The heavy debt incurred from 1917-19 to finance WWI was significantly repaid during the 1920s when federal tax collections exceeded expenses for several years. Not so for the debt incurred from 1940-46 to finance WWII.
It is also of interest that extensive Federal borrowing from the public has typically occured during times of war (1917-19, 1940-45, 1965-75, and the early 2000s) and in hard economic times (the Great Depression of the 1930s). The significant increases in peacetime borrowing that occured during the 1980s and early 1990s were unprecedented in US history.
Originally posted by IsThisThingBugged
reply to post by pajoly
See this is the problem I have with this... HOW CAN government count money that Americans are allowed to keep as adding to the debt?!
The bush era tax cut was never the governments money it's OURS dangit. So how can they accuse this program of adding to the debt?! That's typical big government BS! It's our money!edit on 28-8-2012 by IsThisThingBugged because: (no reason given)
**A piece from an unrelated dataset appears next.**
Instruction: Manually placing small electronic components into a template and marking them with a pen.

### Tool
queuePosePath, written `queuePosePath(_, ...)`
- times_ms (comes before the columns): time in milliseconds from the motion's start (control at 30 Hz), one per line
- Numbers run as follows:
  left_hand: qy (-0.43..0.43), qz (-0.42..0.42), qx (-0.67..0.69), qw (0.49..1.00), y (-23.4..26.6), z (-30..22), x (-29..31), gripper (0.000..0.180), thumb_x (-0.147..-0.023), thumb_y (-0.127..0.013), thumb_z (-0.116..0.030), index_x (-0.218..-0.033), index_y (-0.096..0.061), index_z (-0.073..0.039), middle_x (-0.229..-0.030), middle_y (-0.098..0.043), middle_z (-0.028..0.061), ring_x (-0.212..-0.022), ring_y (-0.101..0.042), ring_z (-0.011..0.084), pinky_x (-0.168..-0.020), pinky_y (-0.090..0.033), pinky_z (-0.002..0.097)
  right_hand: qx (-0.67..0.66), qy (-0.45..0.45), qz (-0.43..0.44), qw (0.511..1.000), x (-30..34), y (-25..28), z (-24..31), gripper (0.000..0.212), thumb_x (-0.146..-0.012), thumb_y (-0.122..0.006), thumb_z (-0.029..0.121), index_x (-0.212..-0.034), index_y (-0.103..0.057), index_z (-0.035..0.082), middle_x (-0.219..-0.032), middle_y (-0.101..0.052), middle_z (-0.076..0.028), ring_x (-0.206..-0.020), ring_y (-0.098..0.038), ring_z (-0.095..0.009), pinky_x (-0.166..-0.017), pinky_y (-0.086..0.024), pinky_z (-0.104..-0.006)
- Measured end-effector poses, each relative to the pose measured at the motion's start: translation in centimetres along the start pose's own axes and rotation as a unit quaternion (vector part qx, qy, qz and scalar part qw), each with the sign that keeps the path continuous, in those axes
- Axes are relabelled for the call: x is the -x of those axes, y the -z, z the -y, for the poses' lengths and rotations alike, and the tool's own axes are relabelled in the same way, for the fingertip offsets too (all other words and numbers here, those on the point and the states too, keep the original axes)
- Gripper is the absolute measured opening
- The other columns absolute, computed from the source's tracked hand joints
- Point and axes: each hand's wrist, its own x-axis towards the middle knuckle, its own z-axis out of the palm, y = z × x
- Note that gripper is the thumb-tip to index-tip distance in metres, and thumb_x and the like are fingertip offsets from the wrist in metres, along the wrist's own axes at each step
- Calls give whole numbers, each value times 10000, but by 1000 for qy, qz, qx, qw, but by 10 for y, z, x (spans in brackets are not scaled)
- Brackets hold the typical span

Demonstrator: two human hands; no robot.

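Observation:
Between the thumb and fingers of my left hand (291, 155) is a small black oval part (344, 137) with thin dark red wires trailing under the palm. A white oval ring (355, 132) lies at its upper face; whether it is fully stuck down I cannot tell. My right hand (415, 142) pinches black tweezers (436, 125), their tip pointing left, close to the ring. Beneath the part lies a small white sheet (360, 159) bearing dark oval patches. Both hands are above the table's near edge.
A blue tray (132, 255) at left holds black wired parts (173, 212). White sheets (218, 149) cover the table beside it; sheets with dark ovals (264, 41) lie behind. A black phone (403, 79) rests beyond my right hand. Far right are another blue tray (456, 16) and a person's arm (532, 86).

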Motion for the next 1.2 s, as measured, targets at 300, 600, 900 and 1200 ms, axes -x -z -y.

I'm not sure I can entirely agree with you here. Our deficits have been over a trillion dollars a year for the last four years. The president has asked for $740 billion for defense and the wars in the 2011 budget. In addition, Congress still has that sequestration issue to deal with, which may reduce defense even more. Further, looking at the charts in The Huffington Post article you linked, I saw that the deficit grew quickly under Bush from 2001-2003. Then, surprisingly, it started to turn around and get smaller. Then, in 2007 and 2008 the deficit became huge. What happened? The war was still going on, that hadn't changed. My belief was that the increase in the deficit for 2007-2008 was due to to the fact that for the first time in his administration the entire Congress, both houses, were Democrat controlled.
But the thing is this...the economy began a decidedly worsening downward shift in the year 2001. And every year that follows, with nothing changed that the events of that year instigated...i.e. continued increased military involvement in the world and war still in Afghanistan...the national debt gets larger and subsequently the yearly federal budget reflects this...because debt continues to accrue but nothing can be paid back since every penny possible must be spent on the expenses incurred by the activities of military and defense.
Originally posted by detachedindividual
I don't think you understand the numbers here. This is revenue from tax that is not being generated because the wealthy are not contributing as they should. That equates to debt.